Just a few weeks ago, Wall Street analysts were busy boosting their economic forecasts on the expectation that President Trump would implement sweeping corporate-tax reform, a rollback of regulations, and new fiscal stimulus. Two weeks into his term and the president has been focused primarily on immigration and trade, causing a reevaluation among analysts at some banks that harks back to pre-election concerns about Trump’s uncertain effect on markets and U.S. economic growth.
“Following the election, the positive shift in sentiment among investors, business, and consumers suggested that the probability of tax cuts and easier regulation was seen to be higher than the probability of meaningful restrictions to trade and immigration,” Goldman Sachs Group Inc. economists led by Alec Phillips wrote in note published late last week. “One month into the year, the balance of risks is somewhat less positive in our view.”
Goldman’s Phillips cites three key reasons for the more cautious tone.
1. Obamacare struggle is a sign of things to come
“The recent difficulty congressional Republicans have had in moving forward on Obamacare repeal does not bode well for reaching a quick agreement on tax reform or infrastructure funding, and reinforces our view that a fiscal boost, if it happens, is mostly a 2018 story,” said Phillips.
2. Polarization of political parties is getting worse
Trump’s executive order barring nationals from seven predominately Muslim countries sparked a backlash in Washington and has done little to heal the rift between Republicans and Democrats, making the prospect of cross-party cooperation even more remote.
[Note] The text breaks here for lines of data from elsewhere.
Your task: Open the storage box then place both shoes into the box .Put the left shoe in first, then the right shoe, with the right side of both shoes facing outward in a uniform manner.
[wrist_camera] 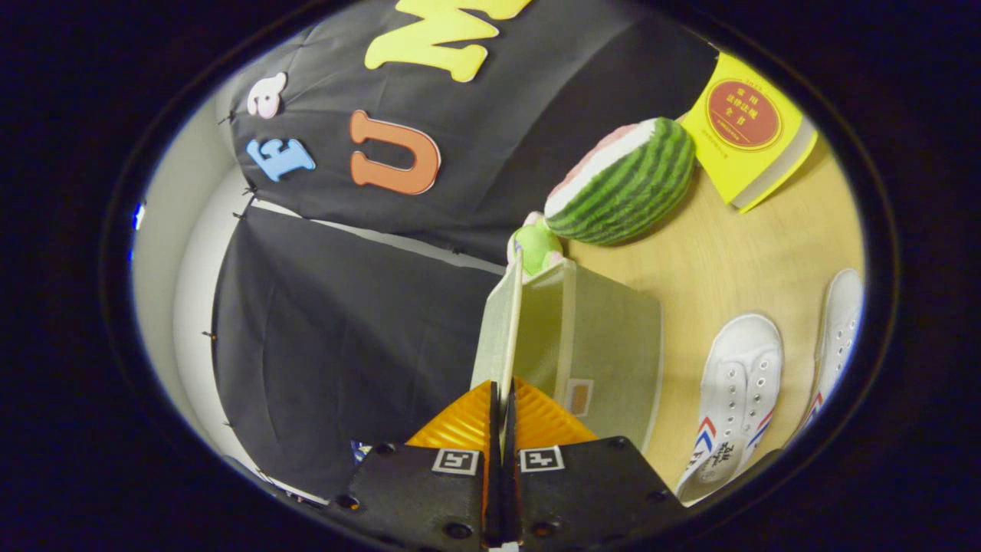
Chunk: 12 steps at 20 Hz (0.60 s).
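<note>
At lower centre of the frame, we see the gripper [502, 406] with its fingers pressed together on the thin upright flap [502, 330] of the pale, translucent fabric storage box [605, 345], which lies just ahead, its long axis running away from us. Right of it on the smooth wooden table [720, 253], two white canvas shoes [739, 383] lie side by side, so we judge the opening underway. At upper right sit a plush watermelon slice [625, 180] and a yellow book [747, 126].
</note>
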Each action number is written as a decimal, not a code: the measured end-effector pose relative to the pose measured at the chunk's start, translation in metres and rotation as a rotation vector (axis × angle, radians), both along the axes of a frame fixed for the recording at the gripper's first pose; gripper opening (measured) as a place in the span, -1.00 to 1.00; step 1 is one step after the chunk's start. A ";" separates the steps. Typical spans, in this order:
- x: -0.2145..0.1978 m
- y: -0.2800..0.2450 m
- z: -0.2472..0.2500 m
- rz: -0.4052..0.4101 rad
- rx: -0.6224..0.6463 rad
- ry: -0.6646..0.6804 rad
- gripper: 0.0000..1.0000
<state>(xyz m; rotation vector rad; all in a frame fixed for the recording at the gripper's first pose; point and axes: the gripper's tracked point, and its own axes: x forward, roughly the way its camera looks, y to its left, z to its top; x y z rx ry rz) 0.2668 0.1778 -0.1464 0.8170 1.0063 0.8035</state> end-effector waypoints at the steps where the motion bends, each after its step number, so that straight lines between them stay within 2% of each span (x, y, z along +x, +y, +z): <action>1: -0.002 0.003 0.010 -0.006 -0.006 -0.014 -0.88; 6: -0.007 0.037 0.047 -0.019 -0.043 -0.079 -0.87; 10: -0.011 0.087 0.064 -0.010 -0.053 -0.072 -0.88; 12: -0.008 0.112 0.072 -0.030 -0.054 -0.058 -0.88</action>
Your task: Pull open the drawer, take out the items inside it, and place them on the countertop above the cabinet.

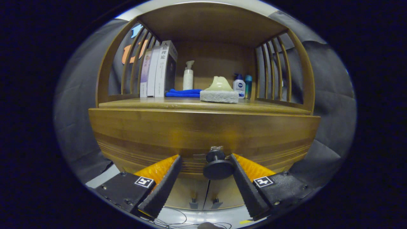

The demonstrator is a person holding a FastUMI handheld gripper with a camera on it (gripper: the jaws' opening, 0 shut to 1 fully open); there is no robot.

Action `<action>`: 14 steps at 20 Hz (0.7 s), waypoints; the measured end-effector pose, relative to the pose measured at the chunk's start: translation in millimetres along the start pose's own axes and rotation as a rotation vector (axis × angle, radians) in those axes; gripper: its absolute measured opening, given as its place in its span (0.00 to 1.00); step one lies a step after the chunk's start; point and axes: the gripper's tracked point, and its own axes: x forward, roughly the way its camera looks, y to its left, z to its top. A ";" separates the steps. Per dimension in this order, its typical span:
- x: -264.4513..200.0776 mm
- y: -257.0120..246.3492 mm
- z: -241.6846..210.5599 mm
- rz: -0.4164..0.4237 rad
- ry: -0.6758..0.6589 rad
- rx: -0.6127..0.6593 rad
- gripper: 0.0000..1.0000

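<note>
A wooden cabinet's drawer front [152,133] faces me and looks closed, so its inside is hidden. A dark round knob [218,166] sticks out from its middle. My gripper [206,156] is open, with the knob between the fingers. The right finger [244,181] is at the knob's edge and the left finger [165,184] stands well apart from it. The countertop [133,103] lies just above the drawer, under a wooden shelf roof.
On the countertop stand three upright books [159,71], a white pump bottle [188,76], a folded blue cloth [183,93], a grey sponge [219,95] with a pale lump on it, and two small bottles [242,85]. Slatted wooden sides [276,73] close both ends. Cables [178,219] lie below.
</note>
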 end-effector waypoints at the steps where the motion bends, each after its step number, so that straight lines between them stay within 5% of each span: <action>1: 1.8 -0.3 0.8 0.000 0.001 -0.004 0.99; 14: 6.3 0.5 0.5 0.012 0.011 0.019 0.99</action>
“While bipartisan cooperation looked possible on some issues following the election, the political environment appears to be as polarized as ever, suggesting that many issues that require bipartisan support are likely to face substantial obstacles,” Phillips said. “While we have not expected a sweeping overhaul of regulation in any of these areas to become law, recent developments lower the probability somewhat that even incremental changes could pass in the Senate.”